### Exercise aim
Two lines below mark the span: the one containing "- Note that" and the one containing "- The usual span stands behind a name". Set down both, plus every line between, exactly as they stand, and nothing else.

### Data segment
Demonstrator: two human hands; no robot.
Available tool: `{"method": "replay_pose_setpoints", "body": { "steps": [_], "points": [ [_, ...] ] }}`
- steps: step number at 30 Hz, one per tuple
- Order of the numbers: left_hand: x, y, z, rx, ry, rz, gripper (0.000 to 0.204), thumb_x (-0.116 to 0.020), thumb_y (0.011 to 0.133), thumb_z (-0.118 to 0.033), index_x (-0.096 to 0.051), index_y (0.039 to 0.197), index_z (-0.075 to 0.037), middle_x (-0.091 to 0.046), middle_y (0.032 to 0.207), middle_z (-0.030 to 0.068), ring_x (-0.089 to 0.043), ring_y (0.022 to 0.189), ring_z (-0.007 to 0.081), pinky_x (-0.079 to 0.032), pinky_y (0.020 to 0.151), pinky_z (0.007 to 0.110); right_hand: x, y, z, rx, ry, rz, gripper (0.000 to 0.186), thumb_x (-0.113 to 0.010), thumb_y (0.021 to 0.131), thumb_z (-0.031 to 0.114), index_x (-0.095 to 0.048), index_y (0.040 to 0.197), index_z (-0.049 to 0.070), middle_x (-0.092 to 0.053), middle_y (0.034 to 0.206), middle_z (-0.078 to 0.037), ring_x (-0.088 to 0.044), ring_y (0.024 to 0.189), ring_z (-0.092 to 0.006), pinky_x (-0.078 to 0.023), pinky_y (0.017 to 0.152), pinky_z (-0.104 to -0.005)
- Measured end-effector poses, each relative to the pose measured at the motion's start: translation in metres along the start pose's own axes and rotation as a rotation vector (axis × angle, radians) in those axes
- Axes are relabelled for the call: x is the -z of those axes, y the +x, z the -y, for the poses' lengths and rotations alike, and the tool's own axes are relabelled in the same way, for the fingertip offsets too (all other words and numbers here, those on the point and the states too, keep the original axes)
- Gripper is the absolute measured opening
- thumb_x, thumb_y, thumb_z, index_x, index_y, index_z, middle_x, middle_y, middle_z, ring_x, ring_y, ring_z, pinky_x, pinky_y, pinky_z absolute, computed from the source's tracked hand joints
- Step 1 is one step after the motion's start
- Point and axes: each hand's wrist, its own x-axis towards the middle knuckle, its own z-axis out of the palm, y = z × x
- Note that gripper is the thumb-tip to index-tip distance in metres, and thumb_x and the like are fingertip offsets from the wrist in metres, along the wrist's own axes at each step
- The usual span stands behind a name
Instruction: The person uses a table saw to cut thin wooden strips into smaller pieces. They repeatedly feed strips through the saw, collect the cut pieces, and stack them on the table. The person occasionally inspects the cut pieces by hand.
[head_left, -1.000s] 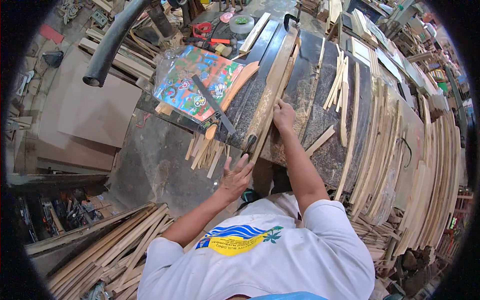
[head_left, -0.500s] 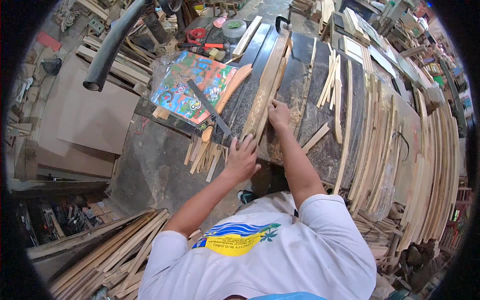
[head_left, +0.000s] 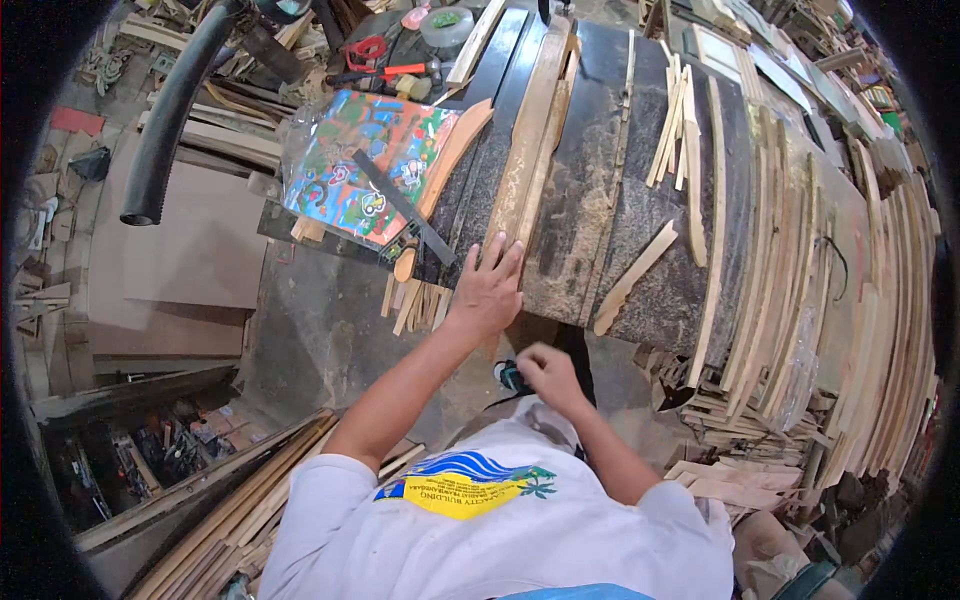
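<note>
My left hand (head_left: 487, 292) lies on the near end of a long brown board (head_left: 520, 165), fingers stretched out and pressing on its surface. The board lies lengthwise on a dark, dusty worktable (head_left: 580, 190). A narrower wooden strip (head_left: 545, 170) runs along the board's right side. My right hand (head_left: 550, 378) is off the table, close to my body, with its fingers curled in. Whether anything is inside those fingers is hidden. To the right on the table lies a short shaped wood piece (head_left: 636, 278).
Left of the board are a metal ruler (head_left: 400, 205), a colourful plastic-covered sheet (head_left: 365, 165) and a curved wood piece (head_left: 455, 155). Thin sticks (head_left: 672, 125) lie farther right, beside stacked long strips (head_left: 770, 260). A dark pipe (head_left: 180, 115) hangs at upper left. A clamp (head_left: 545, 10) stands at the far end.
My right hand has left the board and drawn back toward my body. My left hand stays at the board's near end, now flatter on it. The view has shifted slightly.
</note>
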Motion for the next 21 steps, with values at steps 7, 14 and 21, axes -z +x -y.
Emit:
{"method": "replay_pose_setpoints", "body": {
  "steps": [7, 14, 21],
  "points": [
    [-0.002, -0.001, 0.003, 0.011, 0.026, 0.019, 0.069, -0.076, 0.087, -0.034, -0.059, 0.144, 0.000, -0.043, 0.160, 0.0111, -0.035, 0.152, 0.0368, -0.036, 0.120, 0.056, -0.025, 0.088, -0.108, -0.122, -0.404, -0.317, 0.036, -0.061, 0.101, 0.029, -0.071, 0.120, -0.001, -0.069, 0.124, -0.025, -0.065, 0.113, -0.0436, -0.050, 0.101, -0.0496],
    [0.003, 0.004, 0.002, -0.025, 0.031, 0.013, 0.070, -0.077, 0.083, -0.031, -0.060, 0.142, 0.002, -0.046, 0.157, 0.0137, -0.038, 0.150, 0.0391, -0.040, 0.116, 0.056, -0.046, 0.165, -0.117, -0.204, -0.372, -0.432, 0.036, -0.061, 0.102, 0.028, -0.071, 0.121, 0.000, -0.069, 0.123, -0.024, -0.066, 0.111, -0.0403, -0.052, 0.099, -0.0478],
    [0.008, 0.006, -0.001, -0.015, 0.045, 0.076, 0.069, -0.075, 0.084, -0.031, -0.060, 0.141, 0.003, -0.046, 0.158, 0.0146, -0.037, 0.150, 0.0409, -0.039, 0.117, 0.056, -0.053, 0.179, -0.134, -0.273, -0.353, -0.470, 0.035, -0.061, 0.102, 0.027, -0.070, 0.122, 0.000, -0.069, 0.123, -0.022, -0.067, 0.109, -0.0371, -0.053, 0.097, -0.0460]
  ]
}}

### Expected answer
- Note that gripper is the thumb-tip to index-tip distance in metres, and thumb_x and the like are fingertip offsets from the wrist in metres, along the wrist's own axes at each step
- The usual span stands behind a name

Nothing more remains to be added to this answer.